Pushing love over hate

The savage beating suffered by a gay couple in Center City two weeks ago has spurred more than local, national and global headlines in its wake. It boosted conversations about equality. It also has re-ignited a push to update state and local hate crimes laws.

Many were appalled to learn that defendants in the recent Center City case would not be charged with a hate crime, despite reports that they hurled homophobic slurs at the victims during an incident that sent both to the hospital, one with extensive facial wounds. Police can’t make those charges — because those provisions aren’t on the books in Philadelphia or Pennsylvania.

That loophole fueled hundreds of people to gather — in the rain — at the Love over Hate rally in the shadow of City Hall on Thursday afternoon. With the iconic LOVE sculpture behind them, lawmakers, civic leaders, law enforcement and PCHR Chair Thomas H. Earle expressed outrage and steps toward solutions in the aftermath of the beating.

PCHR Chair Thomas H. Earle applauds city and state lawmakers for not only advancing legislation to protect LGBT residents from hate crimes, but also those with physical and intellectual disabilities, who also suffer too often in silence. Rosalyn Still provided ASL translation for the event.
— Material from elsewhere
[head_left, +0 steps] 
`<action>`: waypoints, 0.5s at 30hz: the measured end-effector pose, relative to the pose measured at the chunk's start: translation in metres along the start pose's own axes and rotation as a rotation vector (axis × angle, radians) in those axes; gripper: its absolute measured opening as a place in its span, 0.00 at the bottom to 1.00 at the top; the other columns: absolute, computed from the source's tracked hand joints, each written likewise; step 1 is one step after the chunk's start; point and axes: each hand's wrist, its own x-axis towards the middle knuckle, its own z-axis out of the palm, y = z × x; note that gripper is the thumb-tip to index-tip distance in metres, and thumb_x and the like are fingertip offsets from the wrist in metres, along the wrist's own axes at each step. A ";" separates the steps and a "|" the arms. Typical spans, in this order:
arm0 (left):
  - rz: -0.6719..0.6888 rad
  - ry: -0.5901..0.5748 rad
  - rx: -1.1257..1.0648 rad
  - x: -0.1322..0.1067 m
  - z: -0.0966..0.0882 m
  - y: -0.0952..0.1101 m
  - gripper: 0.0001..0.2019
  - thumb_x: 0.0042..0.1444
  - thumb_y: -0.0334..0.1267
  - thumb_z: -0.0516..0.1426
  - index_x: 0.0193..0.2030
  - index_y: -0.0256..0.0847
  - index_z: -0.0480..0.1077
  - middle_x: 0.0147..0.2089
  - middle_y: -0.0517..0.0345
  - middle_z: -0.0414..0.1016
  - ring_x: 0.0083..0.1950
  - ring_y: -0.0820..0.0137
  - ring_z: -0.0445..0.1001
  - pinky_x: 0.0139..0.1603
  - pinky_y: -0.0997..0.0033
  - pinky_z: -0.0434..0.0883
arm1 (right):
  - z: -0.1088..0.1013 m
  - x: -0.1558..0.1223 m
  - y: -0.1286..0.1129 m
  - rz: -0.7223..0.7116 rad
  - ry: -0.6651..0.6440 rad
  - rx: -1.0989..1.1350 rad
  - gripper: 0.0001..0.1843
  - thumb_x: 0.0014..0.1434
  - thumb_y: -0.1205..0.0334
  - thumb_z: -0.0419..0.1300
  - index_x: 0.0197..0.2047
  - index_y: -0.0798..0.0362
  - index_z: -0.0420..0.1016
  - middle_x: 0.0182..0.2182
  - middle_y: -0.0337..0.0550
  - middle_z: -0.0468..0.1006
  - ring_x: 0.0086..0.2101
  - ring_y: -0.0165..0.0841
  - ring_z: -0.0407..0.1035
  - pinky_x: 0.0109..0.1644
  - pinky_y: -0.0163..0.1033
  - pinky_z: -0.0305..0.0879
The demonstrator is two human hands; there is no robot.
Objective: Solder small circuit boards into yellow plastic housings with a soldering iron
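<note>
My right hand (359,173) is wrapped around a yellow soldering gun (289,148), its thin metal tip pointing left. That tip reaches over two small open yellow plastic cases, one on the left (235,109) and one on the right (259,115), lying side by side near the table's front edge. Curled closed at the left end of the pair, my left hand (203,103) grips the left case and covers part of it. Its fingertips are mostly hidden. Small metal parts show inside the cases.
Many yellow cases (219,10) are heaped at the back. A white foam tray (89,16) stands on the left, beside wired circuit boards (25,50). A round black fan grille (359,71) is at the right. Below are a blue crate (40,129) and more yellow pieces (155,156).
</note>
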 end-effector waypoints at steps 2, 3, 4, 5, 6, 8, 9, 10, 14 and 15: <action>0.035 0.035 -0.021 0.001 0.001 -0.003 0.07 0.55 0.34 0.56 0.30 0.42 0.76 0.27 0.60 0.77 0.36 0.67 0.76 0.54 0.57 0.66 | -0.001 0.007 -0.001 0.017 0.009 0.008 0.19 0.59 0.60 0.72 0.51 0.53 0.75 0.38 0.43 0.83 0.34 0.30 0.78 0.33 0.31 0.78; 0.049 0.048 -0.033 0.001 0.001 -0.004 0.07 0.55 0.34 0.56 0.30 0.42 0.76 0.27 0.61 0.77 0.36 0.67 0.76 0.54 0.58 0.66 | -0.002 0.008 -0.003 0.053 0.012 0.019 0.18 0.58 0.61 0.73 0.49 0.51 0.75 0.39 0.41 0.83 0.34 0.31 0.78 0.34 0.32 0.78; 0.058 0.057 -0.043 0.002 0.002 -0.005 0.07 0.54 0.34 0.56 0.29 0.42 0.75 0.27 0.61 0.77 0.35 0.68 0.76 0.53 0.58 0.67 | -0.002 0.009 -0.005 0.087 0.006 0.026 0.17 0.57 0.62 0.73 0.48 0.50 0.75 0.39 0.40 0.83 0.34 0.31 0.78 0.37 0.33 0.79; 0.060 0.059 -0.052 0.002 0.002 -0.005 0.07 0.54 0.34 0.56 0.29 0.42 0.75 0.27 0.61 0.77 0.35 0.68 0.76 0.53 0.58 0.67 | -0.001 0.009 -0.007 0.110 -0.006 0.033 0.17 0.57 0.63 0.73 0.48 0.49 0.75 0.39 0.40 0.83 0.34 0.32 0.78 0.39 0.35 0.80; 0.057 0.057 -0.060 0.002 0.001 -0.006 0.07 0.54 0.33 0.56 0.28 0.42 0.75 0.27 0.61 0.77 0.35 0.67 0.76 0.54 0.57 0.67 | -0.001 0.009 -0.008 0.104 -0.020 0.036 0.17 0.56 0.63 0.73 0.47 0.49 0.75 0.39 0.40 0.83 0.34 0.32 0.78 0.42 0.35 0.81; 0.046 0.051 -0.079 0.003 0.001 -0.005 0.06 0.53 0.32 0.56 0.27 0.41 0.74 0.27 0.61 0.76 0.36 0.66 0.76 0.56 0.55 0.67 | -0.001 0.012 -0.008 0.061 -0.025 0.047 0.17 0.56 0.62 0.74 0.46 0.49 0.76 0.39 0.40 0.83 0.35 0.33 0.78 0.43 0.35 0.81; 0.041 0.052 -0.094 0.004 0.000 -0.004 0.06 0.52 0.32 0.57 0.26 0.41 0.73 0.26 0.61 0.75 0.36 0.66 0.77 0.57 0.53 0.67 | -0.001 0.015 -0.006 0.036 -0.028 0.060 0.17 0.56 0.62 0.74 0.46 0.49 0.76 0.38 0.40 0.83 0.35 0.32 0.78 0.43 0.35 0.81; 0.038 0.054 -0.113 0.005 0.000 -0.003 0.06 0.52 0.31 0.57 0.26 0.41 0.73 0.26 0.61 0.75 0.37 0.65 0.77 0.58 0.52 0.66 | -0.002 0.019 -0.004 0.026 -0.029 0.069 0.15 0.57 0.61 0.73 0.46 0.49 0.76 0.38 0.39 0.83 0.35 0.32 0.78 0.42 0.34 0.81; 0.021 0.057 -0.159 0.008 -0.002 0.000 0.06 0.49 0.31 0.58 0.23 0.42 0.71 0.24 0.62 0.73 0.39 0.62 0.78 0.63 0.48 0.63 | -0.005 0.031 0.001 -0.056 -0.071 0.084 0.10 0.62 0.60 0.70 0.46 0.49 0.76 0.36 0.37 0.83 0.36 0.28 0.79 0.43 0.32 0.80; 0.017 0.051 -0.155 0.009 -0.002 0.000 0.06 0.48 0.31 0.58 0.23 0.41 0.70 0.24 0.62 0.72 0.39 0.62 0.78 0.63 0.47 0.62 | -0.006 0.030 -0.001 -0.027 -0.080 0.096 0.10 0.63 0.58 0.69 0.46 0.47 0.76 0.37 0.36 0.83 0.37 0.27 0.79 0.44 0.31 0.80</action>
PCHR Chair Thomas H. Earle applauds city and state lawmakers for not only advancing legislation to protect LGBT residents from hate crimes, but also those with physical and intellectual disabilities, who also suffer too often in silence. Rosalyn Still provided ASL translation for the event.

“I’m trying not just to be pissed,” state Rep. Brian Sims (D-Philadelphia) told the crowd. “I’m trying to be resolute. Not just to be angry, but to be empowered.”
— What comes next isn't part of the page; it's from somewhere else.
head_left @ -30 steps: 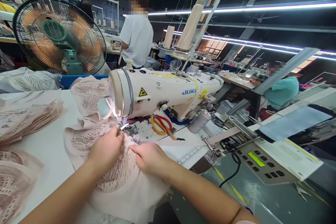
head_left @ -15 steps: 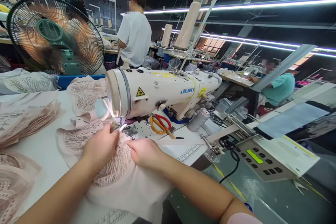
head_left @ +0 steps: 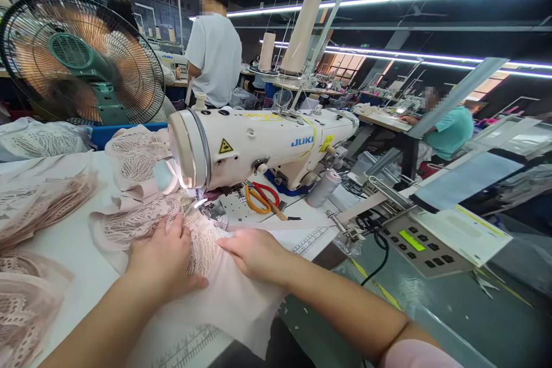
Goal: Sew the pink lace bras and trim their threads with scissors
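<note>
A pale pink lace garment lies on the white sewing table and runs under the needle end of a cream JUKI sewing machine. My left hand lies flat on the lace with its fingers stretched out toward the presser foot. My right hand presses down on the plain fabric edge just right of the lace, fingers extended and close together. The needle area is partly hidden behind the machine head and a bright lamp.
Orange and red scissors lie under the machine arm. Piles of lace pieces sit at left, a running fan behind. A control panel is at right. One person stands behind the machine; another sits far right.
My left hand has slid back from the needle and flattened on the lace. My right hand has moved slightly right and down. The view has tilted up a little.
</note>
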`<move>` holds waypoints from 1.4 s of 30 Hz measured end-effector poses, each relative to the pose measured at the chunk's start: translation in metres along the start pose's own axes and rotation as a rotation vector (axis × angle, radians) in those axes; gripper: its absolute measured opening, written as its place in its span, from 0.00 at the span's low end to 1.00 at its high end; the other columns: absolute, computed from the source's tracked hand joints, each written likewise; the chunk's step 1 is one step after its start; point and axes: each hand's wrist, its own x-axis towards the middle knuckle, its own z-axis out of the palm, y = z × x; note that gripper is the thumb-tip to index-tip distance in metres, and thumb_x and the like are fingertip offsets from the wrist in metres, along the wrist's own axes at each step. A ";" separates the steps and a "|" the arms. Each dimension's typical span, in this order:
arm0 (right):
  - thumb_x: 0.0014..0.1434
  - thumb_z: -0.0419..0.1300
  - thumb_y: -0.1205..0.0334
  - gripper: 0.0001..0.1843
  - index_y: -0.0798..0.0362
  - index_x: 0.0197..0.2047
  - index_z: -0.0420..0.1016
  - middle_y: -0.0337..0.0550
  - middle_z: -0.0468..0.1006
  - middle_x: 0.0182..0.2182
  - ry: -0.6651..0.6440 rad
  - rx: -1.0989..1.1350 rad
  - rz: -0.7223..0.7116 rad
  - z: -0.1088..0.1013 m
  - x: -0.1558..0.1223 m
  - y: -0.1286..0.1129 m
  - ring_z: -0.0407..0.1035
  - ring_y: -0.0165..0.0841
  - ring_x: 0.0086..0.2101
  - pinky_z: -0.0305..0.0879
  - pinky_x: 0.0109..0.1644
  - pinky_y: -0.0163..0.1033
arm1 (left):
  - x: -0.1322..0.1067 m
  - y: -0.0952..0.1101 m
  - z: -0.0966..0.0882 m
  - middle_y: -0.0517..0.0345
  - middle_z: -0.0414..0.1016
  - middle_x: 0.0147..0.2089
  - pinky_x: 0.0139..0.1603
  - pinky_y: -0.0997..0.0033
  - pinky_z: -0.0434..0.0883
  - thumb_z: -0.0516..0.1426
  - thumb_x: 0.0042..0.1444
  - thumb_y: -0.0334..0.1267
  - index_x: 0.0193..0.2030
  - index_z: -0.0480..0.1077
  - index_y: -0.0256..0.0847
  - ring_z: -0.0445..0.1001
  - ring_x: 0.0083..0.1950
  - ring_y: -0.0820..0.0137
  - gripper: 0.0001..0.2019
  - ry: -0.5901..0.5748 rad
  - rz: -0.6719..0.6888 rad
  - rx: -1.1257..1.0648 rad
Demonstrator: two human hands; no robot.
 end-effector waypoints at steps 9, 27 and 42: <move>0.59 0.49 0.66 0.20 0.47 0.54 0.69 0.44 0.79 0.37 -0.047 -0.024 0.051 -0.006 0.024 -0.005 0.72 0.39 0.36 0.50 0.26 0.37 | 0.003 -0.006 -0.007 0.45 0.28 0.74 0.45 0.48 0.71 0.54 0.52 0.56 0.71 0.45 0.35 0.57 0.64 0.39 0.44 0.058 -0.191 0.039; 0.51 0.58 0.74 0.44 0.60 0.69 0.45 0.55 0.80 0.38 -0.208 -0.067 0.117 -0.013 0.037 -0.022 0.74 0.45 0.38 0.65 0.31 0.42 | 0.019 -0.014 0.000 0.28 0.37 0.72 0.38 0.52 0.73 0.46 0.60 0.42 0.69 0.46 0.26 0.77 0.43 0.48 0.33 0.188 -0.161 0.027; 0.52 0.57 0.73 0.41 0.58 0.68 0.49 0.54 0.80 0.37 -0.147 -0.002 0.082 -0.004 0.037 -0.015 0.74 0.44 0.38 0.66 0.30 0.42 | 0.043 -0.035 0.003 0.34 0.35 0.73 0.37 0.53 0.72 0.38 0.61 0.53 0.69 0.44 0.32 0.74 0.49 0.46 0.35 0.309 -0.200 -0.094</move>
The state has been without LGBT protections in its hate crimes laws since 2008, when the state Supreme Court bounced that part of the law enacted in 2002 on a technicality over how it came to be.

State Sen. Jim Ferlo (D-Allegheny) has been advancing bills to correct that, hoping to persuade colleagues to amend the state’s hate crimes laws. In his most recent version, Ferlo was joined by Philadelphia colleagues such as state Sens. LeAnna Washington, Larry Farnese, Anthony Hardy Williams, Shirley M. Kitchen and Tina Tartaglione.

State Reps. Brendan Boyle (D-Montgomery and Philadelphia) and Sims also have been pushing to update hate crimes statutes to include attacks based on sexual orientation, gender identity or disability.

Earle noted at the rally, people with physical and intellectual disabilities also often terrorized in silence, be it a blind person whose seeing eye dog is deliberately poisoned or someone with an intellectual disability being targeted for assault.

The murder of 21-year-old Christian Massey in Delaware County and the the rape and murder of Christina Sankey are but two widely publicized cases that shook the region and the nation. Many more, Earle and others note, happen every day without the fanfare — or wider protections.

City lawmakers already intend to up the ante.

On Thursday, City Councilwoman Blondell Reyndolds Brown and City Councilman Jim Kenney introduced a bill that would update city ordinances and include stricter penalties for hate crimes fueled by racism and bigotry and that target LGBT or disabled individuals. Support within the chamber has been overwhelming, Reynolds Brown said.

Kenney told the Philadelphia Daily News that, “Unless and until the commonwealth of Pennsylvania extends protections to LGBT Pennsylvanians, then Philadelphia has a responsibility to do whatever is in our power to protect our LGBT folks Right now, they are not protected.”

City Council President Darrell L. Clarke put it even plainer during the LOVE Park rally. “If you can’t figure out a way to conduct yourself in the city of Philadelphia, don’t come here. We will not stand for that.”